O mundo acompanha atento o desenrolar da guerra no Leste Europeu após as recentes investidas ucranianas contra o território russo. A principal preocupação é a defesa e esperar como o presidente da Rússia, Vladimir Putin, irá reagir.

O maior cuidado parte da Europa e dos Estados Unidos. O presidente norte-americano, Joe Biden, estuda, segundo a Casa Branca, enviar um representante para o conflito.

Portugal e Canadá já anunciaram que irão enviar tropas para o Leste Europeu. Uma sinalização do agravamento da crise na zona de conflito.

Inicialmente, Polônia e Romênia, países que fazem fronteira com a Ucrânia, receberão os soldados. Eles irão ajudar na acolhida de refugiados em missão da Organização do Tratado do Atlântico Norte (Otan).

A tensão no Leste Europeu voltou a subir após novos ataques ucranianos contra o território russo. O país liderado por Vladimir Putin, que havia prometido trégua a Kiev, sinalizou que vai voltar a bombardear a capital.

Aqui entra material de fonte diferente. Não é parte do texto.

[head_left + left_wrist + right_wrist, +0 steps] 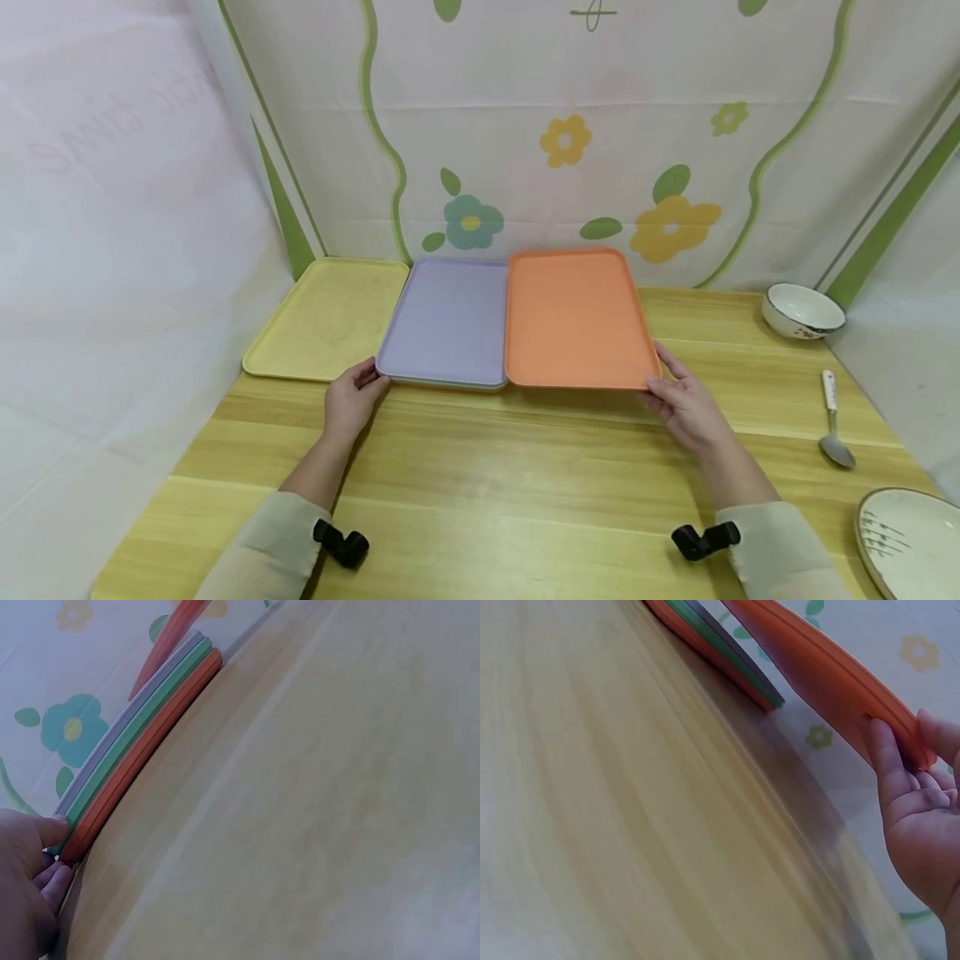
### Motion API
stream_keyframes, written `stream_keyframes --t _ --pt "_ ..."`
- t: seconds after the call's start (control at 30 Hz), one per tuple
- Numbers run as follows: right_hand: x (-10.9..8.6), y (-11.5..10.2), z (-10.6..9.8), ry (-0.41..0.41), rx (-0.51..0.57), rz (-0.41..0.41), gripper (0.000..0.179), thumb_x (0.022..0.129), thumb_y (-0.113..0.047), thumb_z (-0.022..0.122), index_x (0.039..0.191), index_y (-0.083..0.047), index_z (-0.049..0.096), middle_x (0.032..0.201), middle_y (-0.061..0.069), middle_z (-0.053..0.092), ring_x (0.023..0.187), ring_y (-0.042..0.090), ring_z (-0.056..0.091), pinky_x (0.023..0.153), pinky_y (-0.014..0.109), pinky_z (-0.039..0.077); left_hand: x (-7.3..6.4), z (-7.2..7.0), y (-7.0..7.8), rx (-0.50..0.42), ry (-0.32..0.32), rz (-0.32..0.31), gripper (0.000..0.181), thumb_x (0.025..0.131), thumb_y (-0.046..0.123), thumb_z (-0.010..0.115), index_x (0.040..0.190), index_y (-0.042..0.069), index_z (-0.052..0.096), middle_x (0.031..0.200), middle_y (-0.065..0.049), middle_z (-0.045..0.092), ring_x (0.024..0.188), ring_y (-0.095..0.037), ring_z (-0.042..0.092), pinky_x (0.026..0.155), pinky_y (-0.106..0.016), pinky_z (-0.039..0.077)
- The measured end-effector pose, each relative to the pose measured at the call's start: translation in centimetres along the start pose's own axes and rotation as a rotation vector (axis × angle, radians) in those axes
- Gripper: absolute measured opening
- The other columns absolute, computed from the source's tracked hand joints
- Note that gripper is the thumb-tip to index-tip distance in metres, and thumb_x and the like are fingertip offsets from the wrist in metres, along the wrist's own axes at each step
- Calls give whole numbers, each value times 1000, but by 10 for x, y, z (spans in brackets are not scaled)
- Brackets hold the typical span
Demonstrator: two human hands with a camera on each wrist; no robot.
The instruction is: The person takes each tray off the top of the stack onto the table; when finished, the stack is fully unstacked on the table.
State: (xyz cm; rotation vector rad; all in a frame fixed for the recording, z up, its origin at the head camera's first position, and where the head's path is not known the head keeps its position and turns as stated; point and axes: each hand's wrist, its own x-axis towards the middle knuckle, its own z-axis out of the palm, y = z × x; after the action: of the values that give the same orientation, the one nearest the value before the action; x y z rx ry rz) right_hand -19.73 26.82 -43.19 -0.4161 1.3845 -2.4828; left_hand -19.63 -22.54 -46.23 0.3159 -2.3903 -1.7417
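Note:
My right hand [690, 412] grips the near right corner of an orange tray [581, 321], thumb on the rim and fingers beneath. In the right wrist view that tray is lifted and tilted above the table. At the near left corner of a tray stack, my left hand [352, 404] pinches the edge. A purple tray [450, 317] tops this stack. Below it, the left wrist view shows a green tray [139, 740] and another orange tray [148, 756] at the bottom. The lifted tray is directly right of the stack in the head view.
A yellow tray [330, 312] lies left of the stack. On the right side of the wooden table [487, 492] are a white bowl [802, 311], a spoon [832, 425] and a plate [911, 542]. A floral curtain [525, 183] hangs along the back.

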Motion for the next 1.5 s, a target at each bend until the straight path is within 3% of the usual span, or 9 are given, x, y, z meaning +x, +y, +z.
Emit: stream_keyframes --t 0.3,0.67,1.2,1.27,1.4,1.5 --pt "-9 -2 -22 18 -11 14 76 102 8 37 155 -7 -14 121 5 69 106 15 69 92 24 55 2 1 -2 -5 3 -4 51 92 7 67 140 -3 51 138 -23 56 126 -31 56 79 -2 47" --pt "-9 6 -32 39 -114 50 75 102 7 40 154 -3 -13 121 -2 68 104 11 68 90 22 56 3 2 -4 -10 2 4 50 92 7 68 139 -3 52 137 -23 57 125 -31 57 79 -2 47" --pt "0 8 -30 125 -433 178 81 101 -9 52 156 -2 -6 114 -16 64 102 1 65 91 16 53 2 1 -3 6 -2 -2 50 92 8 67 139 -2 52 138 -22 57 126 -31 57 80 -4 48" --pt "1 8 -28 139 -489 203 82 101 -12 54 156 -3 -5 116 -14 63 102 0 64 91 17 53 3 1 -3 8 -1 -3 50 92 8 67 139 -2 52 137 -22 57 126 -31 57 80 -4 48" --pt "4 7 -25 164 -598 238 81 101 -15 55 156 -1 -3 129 6 57 101 -1 63 91 18 54 2 1 -2 19 1 -5 50 92 8 67 139 -2 52 137 -22 57 126 -31 57 81 -4 49" --pt "5 6 -24 196 -679 261 79 101 -15 55 156 2 1 126 13 57 98 -2 63 89 17 54 2 1 -1 22 2 -9 50 93 8 67 139 -2 52 137 -22 57 126 -31 57 82 -5 49"
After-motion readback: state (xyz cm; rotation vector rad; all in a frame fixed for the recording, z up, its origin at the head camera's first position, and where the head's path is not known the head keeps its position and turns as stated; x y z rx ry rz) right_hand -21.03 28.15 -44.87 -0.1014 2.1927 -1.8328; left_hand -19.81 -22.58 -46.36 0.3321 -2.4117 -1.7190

Mais de 20 edifícios e uma escola foram alvos de mísseis ucranianos. A região atacada fica em Belgorod, no sudeste da Rússia, próximo à fronteira entre os dois países. As informações foram divulgadas nessa sexta-feira (15/4) pela agência russa de notícias Tass.

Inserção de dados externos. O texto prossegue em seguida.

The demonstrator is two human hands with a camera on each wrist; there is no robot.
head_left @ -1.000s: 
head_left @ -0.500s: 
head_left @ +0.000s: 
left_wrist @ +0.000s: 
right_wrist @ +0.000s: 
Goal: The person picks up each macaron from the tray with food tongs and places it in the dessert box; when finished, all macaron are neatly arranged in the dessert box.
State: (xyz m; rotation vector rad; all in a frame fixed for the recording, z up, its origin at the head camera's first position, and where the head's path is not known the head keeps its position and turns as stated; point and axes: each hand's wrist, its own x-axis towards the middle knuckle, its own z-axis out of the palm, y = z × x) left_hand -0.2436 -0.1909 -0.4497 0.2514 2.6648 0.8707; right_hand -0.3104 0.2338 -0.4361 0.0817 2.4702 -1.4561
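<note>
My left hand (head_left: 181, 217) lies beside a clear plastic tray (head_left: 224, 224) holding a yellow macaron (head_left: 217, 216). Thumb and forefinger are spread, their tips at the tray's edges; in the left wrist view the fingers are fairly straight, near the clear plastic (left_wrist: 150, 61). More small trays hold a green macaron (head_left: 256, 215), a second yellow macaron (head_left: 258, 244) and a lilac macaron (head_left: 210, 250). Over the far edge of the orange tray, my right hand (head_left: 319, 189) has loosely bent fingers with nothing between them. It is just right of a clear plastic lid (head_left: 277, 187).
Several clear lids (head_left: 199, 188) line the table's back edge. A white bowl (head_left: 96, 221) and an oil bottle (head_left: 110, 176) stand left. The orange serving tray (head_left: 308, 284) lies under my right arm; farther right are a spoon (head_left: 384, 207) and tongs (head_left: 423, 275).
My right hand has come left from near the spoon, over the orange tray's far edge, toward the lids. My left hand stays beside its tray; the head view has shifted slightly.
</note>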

A Ucrânia admitiu que espera represálias. O presidente da Ucrânia, Volodymyr Zelensky, alertou até mesmo para a possibilidade de Putin usar armas nucleares. “Não só eu, acho que todo o mundo, todos os países têm que se preocupar”, frisou.

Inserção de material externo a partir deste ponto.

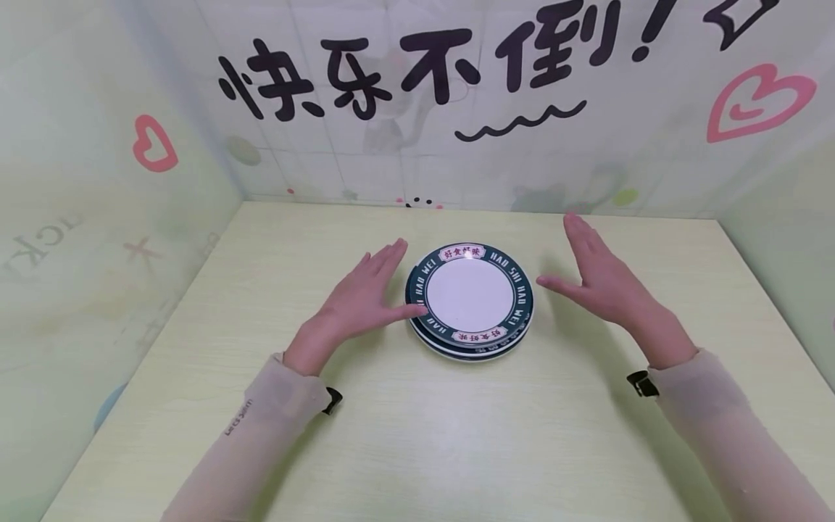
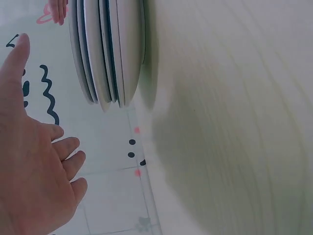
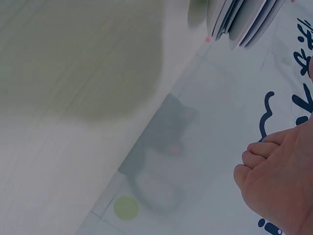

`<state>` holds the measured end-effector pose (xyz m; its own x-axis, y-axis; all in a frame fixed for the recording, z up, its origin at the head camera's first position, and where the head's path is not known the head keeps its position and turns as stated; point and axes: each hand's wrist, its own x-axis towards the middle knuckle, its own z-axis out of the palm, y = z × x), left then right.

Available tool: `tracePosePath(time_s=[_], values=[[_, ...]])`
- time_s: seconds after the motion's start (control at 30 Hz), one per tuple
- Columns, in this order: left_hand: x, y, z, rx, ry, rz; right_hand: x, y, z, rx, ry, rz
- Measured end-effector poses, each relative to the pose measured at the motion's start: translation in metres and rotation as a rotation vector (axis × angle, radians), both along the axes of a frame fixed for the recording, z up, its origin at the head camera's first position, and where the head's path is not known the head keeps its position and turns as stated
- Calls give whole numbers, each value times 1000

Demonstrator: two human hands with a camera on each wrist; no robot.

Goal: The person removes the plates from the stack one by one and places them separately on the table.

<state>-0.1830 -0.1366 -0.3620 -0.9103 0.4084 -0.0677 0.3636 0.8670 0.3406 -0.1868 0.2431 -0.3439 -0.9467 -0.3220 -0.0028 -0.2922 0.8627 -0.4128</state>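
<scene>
A stack of several round plates lies on the table, the top one white with a dark green lettered rim. In the left wrist view the stacked plates show edge-on. My left hand is held at the stack's left side, fingers straight and thumb spread, the thumb tip overlapping the rim in the head view. On the right, my right hand hovers apart from the stack, thumb pointing toward it and fingers extended. Neither hand holds anything. In the right wrist view the plates' edges appear at the top.
The pale wood-grain table meets a printed backdrop along its far edge. Side panels with hearts and lettering stand at left and right. A dark wrist strap shows at the left cuff, another strap at the right.
</scene>
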Motion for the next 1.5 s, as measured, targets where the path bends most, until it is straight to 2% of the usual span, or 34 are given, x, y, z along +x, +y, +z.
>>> tracePosePath(time_s=[0.3,0.6,0.8,1.0,1.27,1.4,1.5], values=[[7,3,-8,109,-101,2,1,-9,-7,-25,-27,21],[10,8,-13,197,-153,-20,2,-17,-15,-45,-85,25],[11,11,-17,249,-187,-43,3,-22,-19,-100,-131,30],[12,12,-17,293,-209,-56,4,-24,-21,-154,-157,73],[12,12,-23,376,-279,-80,5,-26,-27,-202,-189,89],[11,13,-27,383,-299,-80,5,-26,-30,-248,-214,97],[12,13,-27,390,-318,-62,4,-25,-34,-315,-237,134]])
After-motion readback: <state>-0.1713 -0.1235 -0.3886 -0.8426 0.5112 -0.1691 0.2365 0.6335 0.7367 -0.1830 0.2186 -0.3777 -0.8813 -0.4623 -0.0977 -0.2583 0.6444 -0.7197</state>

A escalada da violência também é influenciada pelo naufrágio do navio militar Moskva, maior embarcação de guerra russa no Mar Morto. A Ucrânia reivindicou o ataque.

O Ministério da Defesa do Reino Unido divulgou que o afundamento obrigará a Rússia a “rever a sua postura marítima no Mar Negro”.

Combates

Os combates continuam na cidade portuária de Mariupol, onde tropas russas e ucranianas se enfrentam pelo controle do local. As batalhas se concentram em torno de uma siderúrgica e na área portuária.

A Rússia admitiu que usou mísseis de longo alcance para atacar. É a primeira vez que esse tipo de armamento é usado na cidade. A informação foi divulgada pelo porta-voz do Ministério da Defesa da Ucrânia, Oleksandr Motuzyanyk, nessa sexta.

A versão do governo ucraniano é de que as forças russas ainda não conseguiram tomar completamente o controle de Mariupol. A Rússia diz o inverso.